So I'm lathering my hands and arms up to my elbows like a doctor about to perform surgery and I start to panic.
I mean, What the Hell, Man?!? You don't just give an unsuspecting borderline germaphobe a letter hand-written by somebody with leprosy!!!
I tell another co-worker to google "leprosy" because I was just possibly exposed to it and he reads aloud to me from the World Health Organization website, "The exact mechanism of transmission of leprosy is not known."
Great. It's through hand-written letters, i just know it.
I wiped my hands, arms and my entire desk and keyboard with Clorox wipes. This chick is my best Chico girl, but I was tempted to call HR on her ass!
I snorted a couple of lines of powdered bleach and I'm hoping for the best. Unfortunately I won't know whether or not I have it for 3 - 30 years, because that's how long it can lie dormant in your body!
The google-guy reads a list of symptoms and I begin to feel each one as he describes it:
"Sensory loss is a typical feature of leprosy."

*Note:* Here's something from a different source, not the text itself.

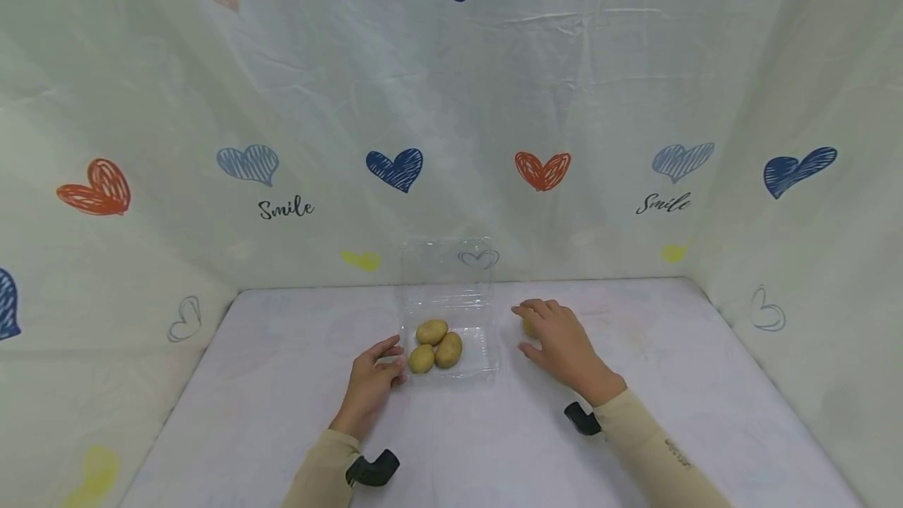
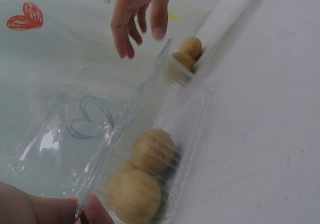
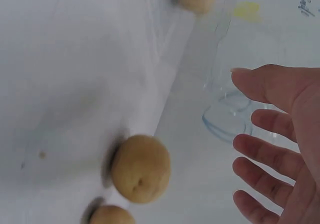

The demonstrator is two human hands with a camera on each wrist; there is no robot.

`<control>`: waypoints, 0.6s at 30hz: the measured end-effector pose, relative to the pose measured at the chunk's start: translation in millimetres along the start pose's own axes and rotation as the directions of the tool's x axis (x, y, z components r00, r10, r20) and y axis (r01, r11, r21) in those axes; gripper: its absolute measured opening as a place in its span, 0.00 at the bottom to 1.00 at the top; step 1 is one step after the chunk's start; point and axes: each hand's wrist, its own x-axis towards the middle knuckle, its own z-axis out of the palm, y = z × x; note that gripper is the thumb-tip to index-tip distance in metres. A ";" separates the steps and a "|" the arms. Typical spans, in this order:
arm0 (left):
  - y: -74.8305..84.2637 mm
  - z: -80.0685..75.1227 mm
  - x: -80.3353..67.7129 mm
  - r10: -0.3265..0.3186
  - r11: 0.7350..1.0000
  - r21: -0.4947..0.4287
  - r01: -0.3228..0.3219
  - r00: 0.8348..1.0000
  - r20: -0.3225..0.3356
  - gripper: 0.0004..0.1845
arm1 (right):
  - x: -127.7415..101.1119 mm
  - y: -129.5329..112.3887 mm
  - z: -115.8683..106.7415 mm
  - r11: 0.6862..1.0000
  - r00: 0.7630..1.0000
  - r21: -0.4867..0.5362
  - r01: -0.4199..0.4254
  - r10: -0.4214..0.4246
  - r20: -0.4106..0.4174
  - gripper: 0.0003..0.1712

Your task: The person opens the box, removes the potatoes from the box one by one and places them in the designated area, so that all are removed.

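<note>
A clear plastic clamshell box [image 1: 480,351] stands on the table with its lid [image 1: 444,265] raised at the back. Three potatoes [image 1: 448,350] lie together in its left half. My left hand [image 1: 374,382] is at the box's left side, and its thumb and finger pinch the rim [image 2: 107,146] in the left wrist view. To the right of the box my right hand [image 1: 564,343] hovers with spread, relaxed fingers and nothing in them. Below it, two loose potatoes rest on the table, a nearer one [image 3: 141,169] and another [image 3: 112,215] cut by the right wrist view's edge.
The white-covered table [image 1: 317,320] runs back to a hanging pale curtain [image 1: 451,100] printed with hearts and the word Smile. Both forearms in beige sleeves [image 1: 656,445] carry dark wrist mounts [image 1: 374,469].
</note>
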 end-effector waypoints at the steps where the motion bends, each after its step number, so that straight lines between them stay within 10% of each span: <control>1: -0.2 -0.1 0.1 0.001 1.000 -0.001 -0.001 1.000 0.001 0.26 | 1.0 -3.0 0.6 1.000 1.000 -0.003 0.007 -0.007 0.003 0.34; 18: 1.1 0.1 -1.2 0.000 1.000 -0.002 0.000 1.000 -0.006 0.26 | 16.8 -49.4 15.4 0.989 0.989 0.006 0.145 -0.145 0.006 0.33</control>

"Oh my God. I can't feel my face," I reply.
"And may be accompanied by a tingling sensation."
"My skin is buzzing!"
"You're very susceptible to suggestion, aren't you?"
"Those suffering from leprosy may also become euphoric and experience a heightened sense of well-being," he lies.
"I'm not susceptible to positive suggestion, though. Only negative ones."
Seriously, though. This happened and it's not okay.